Automatic Evaluation

Generation is evaluated with automatic metrics: BLEU, METEOR, chrF++, TER, and BERT-Score. The evaluation scripts can be found here.

Human Evaluation

System outputs are assessed according to criteria such as grammaticality/correctness, appropriateness/adequacy, fluency/naturalness, etc., by native speakers.

Submission Format

Your submission file must be a .txt file (UTF-8 encoding) where each text is true-cased and detokenised. Example for English.

Each line should correspond to a verbalisation of a DBpedia triple set. Line 1 should represent the verbalisation of the DBpedia triple set with the ID=1, line 2 — the DBpedia triple set with the ID=2, etc.

Participant FAQ

Which resources are allowed?

There are no restrictions for any task. E.g., you may use a pre-trained language model, external corpora, etc.

Can I submit multiple outputs?

Yes, given that they stem from substantially different systems. However, for human assessment we may ask you to provide a primary system that will be evaluated.

Can I participate in for one language only?

Yes. You can participate only in, say, RDF-to-text generation for Breton.

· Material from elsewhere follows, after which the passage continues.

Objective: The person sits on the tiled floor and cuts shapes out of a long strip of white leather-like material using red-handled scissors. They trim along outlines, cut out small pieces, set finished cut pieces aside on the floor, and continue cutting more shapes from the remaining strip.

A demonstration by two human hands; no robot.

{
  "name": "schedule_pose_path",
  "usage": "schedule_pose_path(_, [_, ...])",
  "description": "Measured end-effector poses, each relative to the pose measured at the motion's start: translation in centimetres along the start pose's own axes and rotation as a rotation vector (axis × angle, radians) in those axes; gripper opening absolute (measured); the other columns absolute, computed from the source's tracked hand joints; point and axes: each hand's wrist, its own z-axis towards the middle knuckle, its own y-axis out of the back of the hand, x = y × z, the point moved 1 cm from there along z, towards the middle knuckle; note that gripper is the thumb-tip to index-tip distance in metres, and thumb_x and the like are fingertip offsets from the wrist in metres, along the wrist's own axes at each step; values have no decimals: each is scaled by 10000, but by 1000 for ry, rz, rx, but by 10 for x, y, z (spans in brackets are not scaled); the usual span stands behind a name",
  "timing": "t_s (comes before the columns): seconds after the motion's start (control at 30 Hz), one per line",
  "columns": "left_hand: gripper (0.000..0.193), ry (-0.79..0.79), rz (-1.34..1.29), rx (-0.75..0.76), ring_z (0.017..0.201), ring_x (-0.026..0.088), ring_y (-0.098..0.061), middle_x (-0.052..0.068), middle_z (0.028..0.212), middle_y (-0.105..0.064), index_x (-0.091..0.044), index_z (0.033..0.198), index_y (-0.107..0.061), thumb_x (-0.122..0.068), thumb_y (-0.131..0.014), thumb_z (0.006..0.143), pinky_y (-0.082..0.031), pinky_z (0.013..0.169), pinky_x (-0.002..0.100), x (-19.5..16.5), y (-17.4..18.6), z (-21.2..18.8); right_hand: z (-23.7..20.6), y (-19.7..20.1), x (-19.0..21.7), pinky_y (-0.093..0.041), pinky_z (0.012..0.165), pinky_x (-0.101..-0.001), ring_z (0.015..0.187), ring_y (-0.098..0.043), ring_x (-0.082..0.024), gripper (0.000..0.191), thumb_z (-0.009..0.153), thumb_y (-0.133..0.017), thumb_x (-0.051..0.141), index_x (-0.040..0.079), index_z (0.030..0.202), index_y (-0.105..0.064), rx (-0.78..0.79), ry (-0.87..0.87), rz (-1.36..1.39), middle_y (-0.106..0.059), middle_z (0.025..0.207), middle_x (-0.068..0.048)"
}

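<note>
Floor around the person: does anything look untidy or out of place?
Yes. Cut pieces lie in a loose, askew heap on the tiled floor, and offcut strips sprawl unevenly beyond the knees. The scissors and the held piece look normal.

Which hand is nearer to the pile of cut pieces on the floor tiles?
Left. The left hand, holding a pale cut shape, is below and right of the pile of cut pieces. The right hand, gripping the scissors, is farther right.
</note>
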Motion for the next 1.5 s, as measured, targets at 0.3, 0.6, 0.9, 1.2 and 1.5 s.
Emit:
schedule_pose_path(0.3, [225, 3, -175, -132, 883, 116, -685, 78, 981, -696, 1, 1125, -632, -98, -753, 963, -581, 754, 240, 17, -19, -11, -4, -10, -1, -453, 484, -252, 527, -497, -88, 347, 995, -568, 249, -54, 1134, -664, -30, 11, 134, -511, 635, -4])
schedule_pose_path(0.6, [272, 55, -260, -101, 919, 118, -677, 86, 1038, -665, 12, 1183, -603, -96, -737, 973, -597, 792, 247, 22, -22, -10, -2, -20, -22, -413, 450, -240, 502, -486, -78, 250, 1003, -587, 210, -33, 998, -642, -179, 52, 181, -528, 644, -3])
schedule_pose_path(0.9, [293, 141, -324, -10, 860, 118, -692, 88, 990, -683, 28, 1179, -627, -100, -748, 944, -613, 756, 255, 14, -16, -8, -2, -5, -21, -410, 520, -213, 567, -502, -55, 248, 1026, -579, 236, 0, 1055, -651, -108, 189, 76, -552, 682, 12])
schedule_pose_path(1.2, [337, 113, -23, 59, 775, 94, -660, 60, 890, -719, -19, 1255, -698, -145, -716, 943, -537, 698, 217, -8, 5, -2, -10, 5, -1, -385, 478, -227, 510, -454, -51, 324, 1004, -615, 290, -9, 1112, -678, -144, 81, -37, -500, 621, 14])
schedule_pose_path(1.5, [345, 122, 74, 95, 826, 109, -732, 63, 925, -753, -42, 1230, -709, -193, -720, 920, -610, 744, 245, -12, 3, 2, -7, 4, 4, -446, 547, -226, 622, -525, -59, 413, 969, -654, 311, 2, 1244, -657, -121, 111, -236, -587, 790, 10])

Can I download the data without participating in the challenge?

Yes.

Will it be possible to withdraw my results if my team's performance is unsatisfactory?

Yes. We will first announce the results to participants anonymously, and you will have an opportunity to withdraw your results.

Workshop

The challenge results will be presented at the MM-NLG 2023 workshop to take place at INLG 2023 on September 12th, 2023 in Prague.